- Relator(a)
- Ministro Marco Buzzi
- Órgão julgador
- Quarta Turma
- Data do julgamento
- 21/10/2024
- Data de publicação
- 25/10/2024
STJ – Acórdão, Rel. Ministro Marco Buzzi, Quarta Turma, j. 21/10/2024, p. 25/10/2024
AGRAVO INTERNO NO AGRAVO EM RECURSO ESPECIAL - AÇÃO RESCISÓRIA - DECISÃO MONOCRÁTICA QUE CONHECEU DO AGRAVO PARA NEGAR PROVIMENTO AO RECLAMO. INSURGÊNCIA DA PARTE DEMANDANTE. 1. A competência desta Corte restringe-se à interpretação e uniformização do direito infraconstitucional federal, não sendo cabível o exame de eventual violação a dispositivos e princípios constitucionais sob pena de usurpação da competência atribuída ao Supremo Tribunal Federal, nos termos do art. 102 da Constituição Federal. 2. Os conteúdos normativos dos dispositivos legais tidos por violados não foram objeto de exame pela instância ordinária, mesmo após o julgamento dos embargos de declaração opostos pela ora recorrente, razão pela qual incide, na espécie, a Súmula 211 desta Corte Superior. 3. A simples alusão a dispositivos, desacompanhada da necessária argumentação que sustente a alegada ofensa à lei federal, não se mostra suficiente para o conhecimento do recurso especial.
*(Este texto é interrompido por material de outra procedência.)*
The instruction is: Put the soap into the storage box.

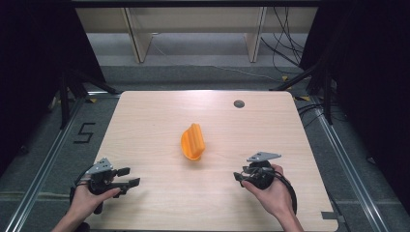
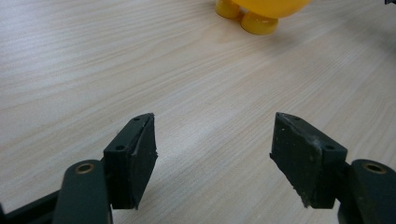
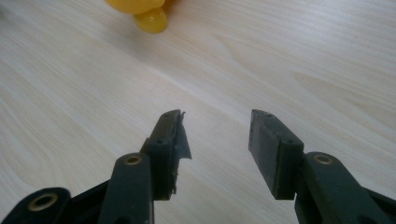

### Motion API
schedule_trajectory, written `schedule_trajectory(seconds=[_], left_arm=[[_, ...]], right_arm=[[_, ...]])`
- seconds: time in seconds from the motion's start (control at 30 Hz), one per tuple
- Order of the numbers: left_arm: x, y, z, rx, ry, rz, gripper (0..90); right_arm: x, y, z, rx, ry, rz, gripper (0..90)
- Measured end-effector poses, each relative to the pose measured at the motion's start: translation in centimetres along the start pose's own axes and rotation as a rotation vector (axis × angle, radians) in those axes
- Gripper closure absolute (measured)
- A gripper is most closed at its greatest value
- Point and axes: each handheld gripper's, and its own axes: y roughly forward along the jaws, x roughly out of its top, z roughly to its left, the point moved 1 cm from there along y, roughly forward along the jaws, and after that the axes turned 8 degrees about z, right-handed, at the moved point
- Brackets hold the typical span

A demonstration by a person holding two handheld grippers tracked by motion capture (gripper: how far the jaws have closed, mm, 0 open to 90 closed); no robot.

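Black tape digit "5" (image 1: pixel 85 132) on grey floor (image 1: pixel 58 145), left of table (image 1: pixel 145 116).

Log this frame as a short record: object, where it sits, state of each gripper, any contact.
object: orange plastic item, with yellow feet showing in both gripper views
position: middle of the table
left gripper: open, holding nothing, near the left front edge
right gripper: open, holding nothing, near the right front
contact: none; both grippers apart from the item

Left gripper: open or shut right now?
Open. In its own view the left gripper has its jaws standing well apart, bare wooden table between them, nothing held.
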Motion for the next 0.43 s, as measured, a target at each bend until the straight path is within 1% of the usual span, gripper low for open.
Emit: schedule_trajectory(seconds=[0.03, 0.07, 0.1, 0.13, 0.17, 0.2, 0.23, 0.27, 0.3, 0.33, 0.37, 0.4, 0.43], left_arm=[[0.0, 0.0, -0.1, -0.004, -0.008, 0.002, 30.3], [0.0, -0.1, 0.0, -0.008, 0.006, 0.002, 30.3], [0.0, -0.1, -0.1, -0.004, 0.004, -0.008, 30.4], [0.1, -0.2, -0.1, -0.012, 0.003, -0.008, 30.3], [0.1, -0.3, -0.1, -0.014, 0.009, -0.003, 30.3], [0.1, -0.3, -0.1, -0.016, 0.008, -0.004, 30.3], [0.1, -0.2, -0.1, -0.018, 0.008, -0.003, 30.3], [0.1, -0.2, -0.1, -0.017, 0.008, -0.004, 30.3], [0.1, -0.2, -0.1, -0.018, 0.009, -0.002, 30.3], [0.1, -0.2, -0.1, -0.019, 0.008, -0.003, 30.4], [0.1, -0.3, -0.1, -0.019, 0.01, -0.002, 30.3], [0.2, -0.3, -0.1, -0.017, 0.013, 0.001, 30.3], [0.2, -0.4, -0.1, -0.014, 0.015, -0.003, 30.3]], right_arm=[[-0.4, 0.0, -0.1, 0.011, 0.027, -0.005, 55.5], [-0.7, 0.1, -0.3, 0.017, 0.042, -0.03, 56.2], [-1.1, 0.3, -0.5, 0.036, 0.061, -0.063, 56.4], [-1.4, 0.4, -0.3, 0.074, 0.13, -0.066, 56.5], [-1.6, 0.7, -0.4, 0.077, 0.152, -0.072, 56.7], [-1.8, 0.8, -0.8, 0.069, 0.134, -0.092, 56.7], [-1.8, 0.7, -1.0, 0.065, 0.125, -0.099, 56.8], [-1.8, 0.7, -1.2, 0.081, 0.133, -0.114, 57.2], [-1.7, 0.7, -1.2, 0.095, 0.151, -0.129, 58.1], [-1.7, 0.5, -1.2, 0.095, 0.16, -0.127, 58.7], [-1.7, 0.5, -1.3, 0.095, 0.15, -0.138, 61.4], [-1.7, 0.5, -1.3, 0.095, 0.15, -0.138, 61.4], [-1.7, 0.5, -1.2, 0.093, 0.161, -0.138, 63.0]])
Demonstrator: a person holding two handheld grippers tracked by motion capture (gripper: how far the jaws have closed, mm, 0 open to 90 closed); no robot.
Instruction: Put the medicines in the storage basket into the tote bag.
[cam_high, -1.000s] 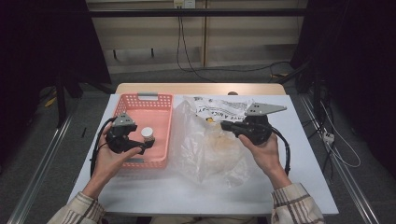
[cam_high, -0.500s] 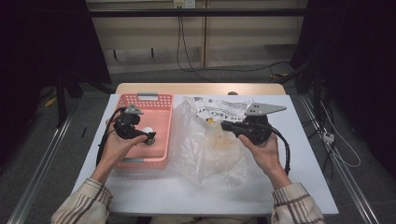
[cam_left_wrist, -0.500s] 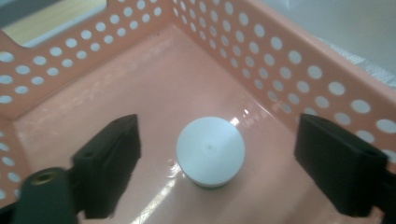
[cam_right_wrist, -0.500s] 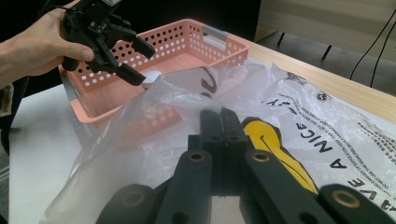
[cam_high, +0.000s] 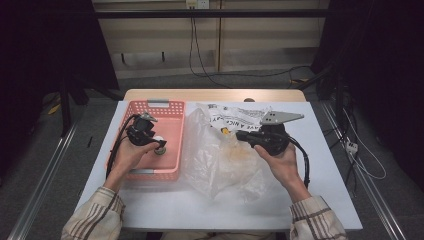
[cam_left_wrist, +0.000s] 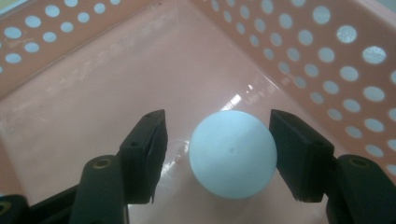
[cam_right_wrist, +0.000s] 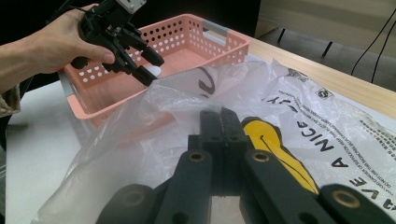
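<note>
**White ball between the left tongs, bag edge pinched in the right**

In the high view, the pink basket (cam_high: 150, 172) sits at centre left of the frame on the white surface (cam_high: 330, 195), and a clear plastic bag (cam_high: 220, 165) with black lettering lies just to its right, its edge against the basket's side. The left tongs (cam_high: 159, 146) reach down into the basket from the person's left hand (cam_high: 129, 154).

In the left gripper view, a white ball (cam_left_wrist: 231, 154) rests on the basket floor at lower centre of the frame, near the perforated wall at the right. The two black jaws stand on either side of it and have just been closing in: the right-hand jaw is at the ball's edge, while a narrow gap shows between the ball and the left-hand jaw, so the pads are not yet pressing on it from both sides.

The right tongs (cam_right_wrist: 220, 122) are closed tight on a fold of the plastic bag, seen at the centre of the right gripper view, with a yellow printed figure (cam_right_wrist: 273, 149) on the bag just to the right of the jaws. In the high view the right hand (cam_high: 280, 162) holds that gripper at centre right of the frame, over the bag.
</note>
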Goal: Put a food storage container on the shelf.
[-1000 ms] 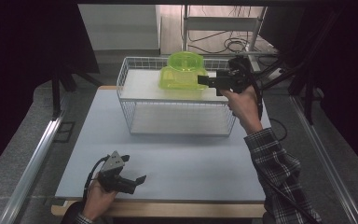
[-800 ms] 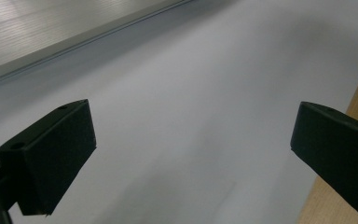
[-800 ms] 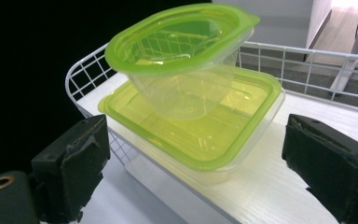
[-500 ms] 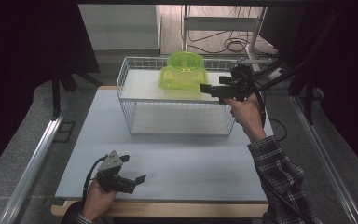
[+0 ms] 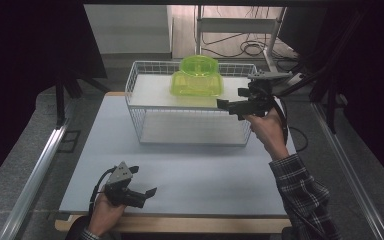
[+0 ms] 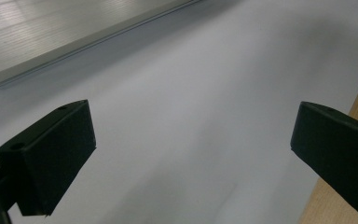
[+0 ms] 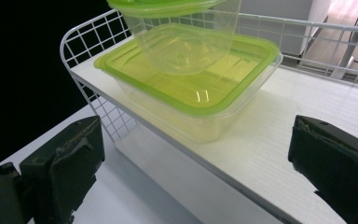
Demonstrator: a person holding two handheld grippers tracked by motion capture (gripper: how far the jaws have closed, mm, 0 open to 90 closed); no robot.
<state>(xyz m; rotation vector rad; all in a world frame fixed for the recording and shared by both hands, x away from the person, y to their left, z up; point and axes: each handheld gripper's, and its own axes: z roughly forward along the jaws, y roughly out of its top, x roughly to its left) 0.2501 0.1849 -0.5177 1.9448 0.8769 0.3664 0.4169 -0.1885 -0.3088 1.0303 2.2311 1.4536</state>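
The right tool (image 5: 228, 106), jaws spread and empty, faces the green tub (image 7: 191, 88) on the rack shelf (image 7: 279, 140) just ahead, long side across. The left tool (image 5: 142, 195), also spread, sits far off over the table (image 5: 205, 170).

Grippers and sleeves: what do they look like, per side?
Left gripper: black body and blocky black jaws, grey three-cornered plate on top, black cable trailing behind. Right gripper: black, grey plate on top, black cable looping past the wrist. Dark plaid sleeve on the right arm.
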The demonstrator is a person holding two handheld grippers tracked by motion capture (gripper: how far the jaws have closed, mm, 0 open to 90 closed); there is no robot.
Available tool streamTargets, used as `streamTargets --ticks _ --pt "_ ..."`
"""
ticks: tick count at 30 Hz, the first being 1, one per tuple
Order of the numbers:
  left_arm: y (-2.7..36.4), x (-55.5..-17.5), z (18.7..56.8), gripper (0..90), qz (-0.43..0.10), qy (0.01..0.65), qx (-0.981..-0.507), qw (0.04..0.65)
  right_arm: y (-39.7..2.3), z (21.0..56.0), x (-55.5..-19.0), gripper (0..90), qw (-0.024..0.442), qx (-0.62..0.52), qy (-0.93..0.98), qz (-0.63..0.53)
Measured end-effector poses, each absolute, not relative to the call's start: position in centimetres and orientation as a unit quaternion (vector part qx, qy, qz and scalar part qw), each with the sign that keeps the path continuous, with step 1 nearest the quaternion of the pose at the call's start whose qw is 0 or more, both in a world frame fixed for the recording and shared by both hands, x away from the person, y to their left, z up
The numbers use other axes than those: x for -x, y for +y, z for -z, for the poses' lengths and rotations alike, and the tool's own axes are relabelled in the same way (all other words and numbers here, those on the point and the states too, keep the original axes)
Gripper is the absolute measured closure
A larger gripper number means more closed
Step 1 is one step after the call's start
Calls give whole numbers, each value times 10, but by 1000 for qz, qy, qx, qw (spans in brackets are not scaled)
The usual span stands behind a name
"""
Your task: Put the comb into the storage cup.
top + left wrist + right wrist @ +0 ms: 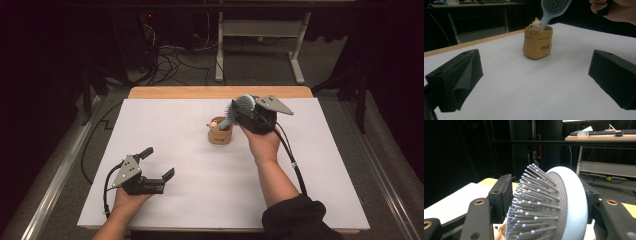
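Here, hairbrush (564, 205) clamped in right hand-held gripper (248, 111)

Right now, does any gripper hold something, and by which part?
The right gripper holds the blue hairbrush by its bristled head, handle down in the tan pot. The left gripper is open and holds nothing.

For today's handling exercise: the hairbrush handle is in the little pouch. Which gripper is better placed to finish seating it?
The right gripper: its jaws clamp the hairbrush head directly above the tan pouch. The left gripper sits open, well away, near the table's front edge.
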State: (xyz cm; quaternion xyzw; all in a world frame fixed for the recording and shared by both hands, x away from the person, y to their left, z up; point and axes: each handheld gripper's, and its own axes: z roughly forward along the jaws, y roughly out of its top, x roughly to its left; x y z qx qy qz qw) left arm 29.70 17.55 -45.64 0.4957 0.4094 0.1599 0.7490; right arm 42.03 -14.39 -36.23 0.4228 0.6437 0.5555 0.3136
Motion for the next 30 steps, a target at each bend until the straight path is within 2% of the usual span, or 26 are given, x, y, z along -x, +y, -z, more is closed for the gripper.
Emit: streamTargets --ticks 30 --pt "175 -297 456 9 -159 409 -497 748 -154 370 -424 232 308 -436 651 -540"
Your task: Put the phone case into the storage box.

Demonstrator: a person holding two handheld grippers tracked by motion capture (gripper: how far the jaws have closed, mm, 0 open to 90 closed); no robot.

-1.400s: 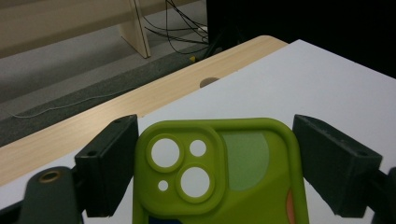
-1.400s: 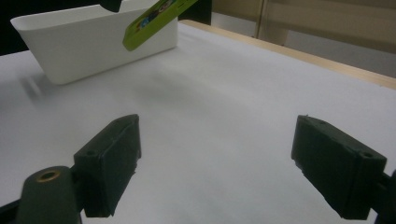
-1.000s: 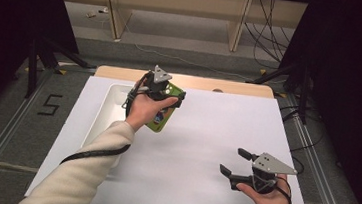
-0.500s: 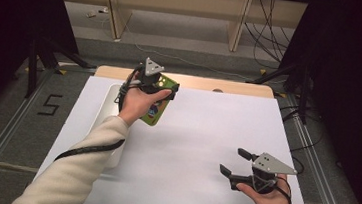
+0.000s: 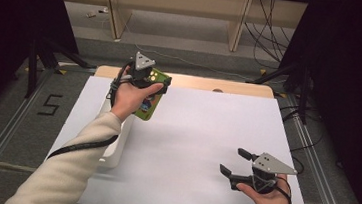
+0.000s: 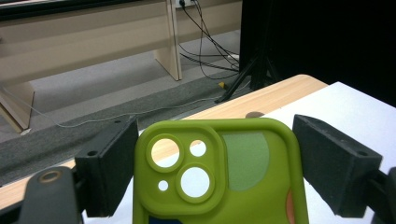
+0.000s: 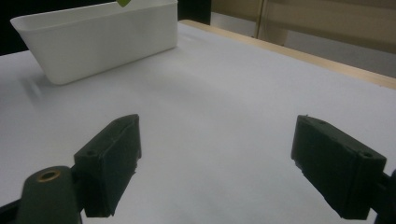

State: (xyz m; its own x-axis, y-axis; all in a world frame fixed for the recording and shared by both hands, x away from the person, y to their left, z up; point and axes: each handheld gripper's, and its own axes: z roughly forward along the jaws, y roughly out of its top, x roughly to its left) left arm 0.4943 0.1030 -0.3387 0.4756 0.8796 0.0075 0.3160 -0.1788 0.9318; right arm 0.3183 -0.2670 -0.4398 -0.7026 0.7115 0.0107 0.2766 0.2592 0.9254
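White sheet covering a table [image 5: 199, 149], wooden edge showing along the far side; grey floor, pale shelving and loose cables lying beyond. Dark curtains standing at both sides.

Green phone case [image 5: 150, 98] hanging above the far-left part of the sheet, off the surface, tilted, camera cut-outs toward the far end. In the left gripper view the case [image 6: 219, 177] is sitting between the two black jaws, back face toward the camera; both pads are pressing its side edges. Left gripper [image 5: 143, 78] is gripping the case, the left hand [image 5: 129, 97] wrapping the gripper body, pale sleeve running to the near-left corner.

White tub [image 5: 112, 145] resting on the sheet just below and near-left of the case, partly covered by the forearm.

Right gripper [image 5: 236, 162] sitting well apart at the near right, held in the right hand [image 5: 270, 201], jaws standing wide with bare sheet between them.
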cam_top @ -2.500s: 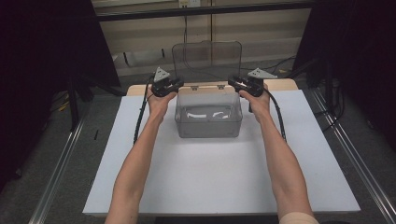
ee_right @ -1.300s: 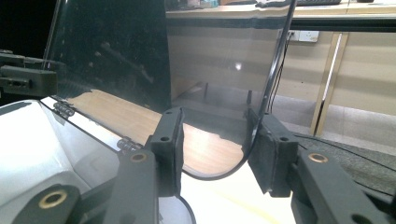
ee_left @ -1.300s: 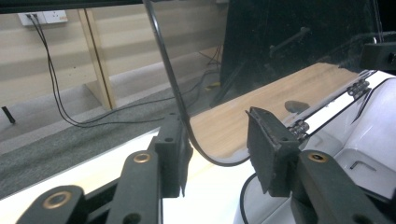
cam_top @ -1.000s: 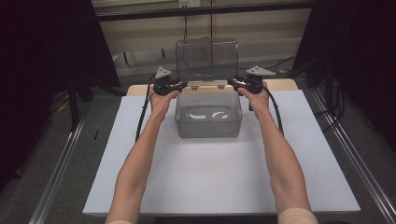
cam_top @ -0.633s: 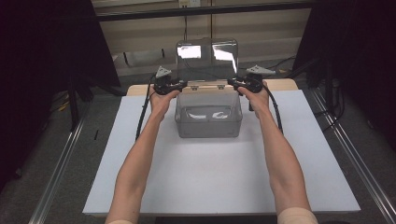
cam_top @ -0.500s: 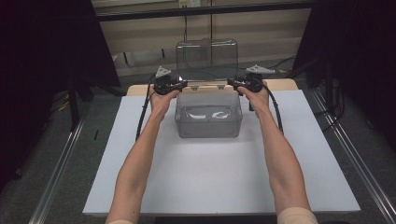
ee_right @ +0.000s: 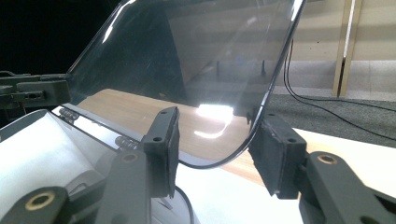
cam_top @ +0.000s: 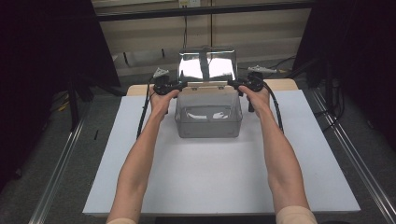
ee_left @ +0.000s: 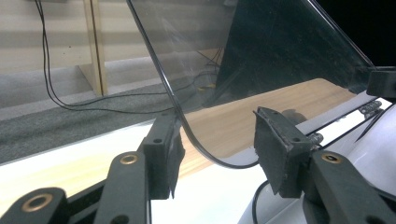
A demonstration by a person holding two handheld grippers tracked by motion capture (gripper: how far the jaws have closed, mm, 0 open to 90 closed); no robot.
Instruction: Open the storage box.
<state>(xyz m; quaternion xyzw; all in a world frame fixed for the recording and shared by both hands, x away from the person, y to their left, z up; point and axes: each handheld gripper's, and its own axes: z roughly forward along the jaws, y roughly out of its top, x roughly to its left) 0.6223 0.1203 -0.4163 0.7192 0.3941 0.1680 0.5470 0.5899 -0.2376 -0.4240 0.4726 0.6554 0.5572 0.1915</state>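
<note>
The clear box [cam_top: 208,114] sits near the bench's [cam_top: 224,186] far edge, its hinged lid [cam_top: 207,65] standing upright; the left gripper [ee_left: 215,140] and right gripper [ee_right: 215,135] each straddle a lid corner, fingers [ee_left: 163,149] loosely spread, having just been opening, lid edge between them.

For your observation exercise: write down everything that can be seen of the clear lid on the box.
The lid is a clear, glossy plastic panel with rounded corners, hinged along the rear rim of the clear box. It stands raised, roughly upright, and catches bright glare. Each lower corner sits between a gripper's fingers: the left gripper has one pad against its edge and the other apart, while the right gripper likewise touches it on one side. Both sets of fingers have just been opening.
</note>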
Incidência da Súmula 284/STF, por analogia. 4. A subsistência de fundamento inatacado, apto a manter a conclusão do aresto impugnado e as razões recursais dissociadas do que ficou decidido pelo Tribunal de piso demonstram a deficiência de fundamentação do recurso, sendo inafastável o teor das Súmulas 283 e 284 do STF. 5. O Tribunal estadual julgou a lide em conformidade com o entendimento desta Corte no sentido de que a ação rescisória não pode ser utilizada como sucedâneo recursal. Incidência da Súmula 83/STJ. Precedentes. 6. A simples transcrição de ementas, trechos ou inteiro teor dos precedentes colacionados, sem o necessário cotejo analítico entre os casos confrontados, não viabiliza o conhecimento do recurso especial pelo dissídio jurisprudencial, ante a inobservância dos requisitos dos artigos 1.029, § 1º, do CPC e 255, §§ 1º e 2º, do RISTJ. 7. Agravo interno desprovido. (AgInt no AREsp n. 2.520.486/SP, relator Ministro Marco Buzzi, Quarta Turma, julgado em 21/10/2024, DJe de 25/10/2024.)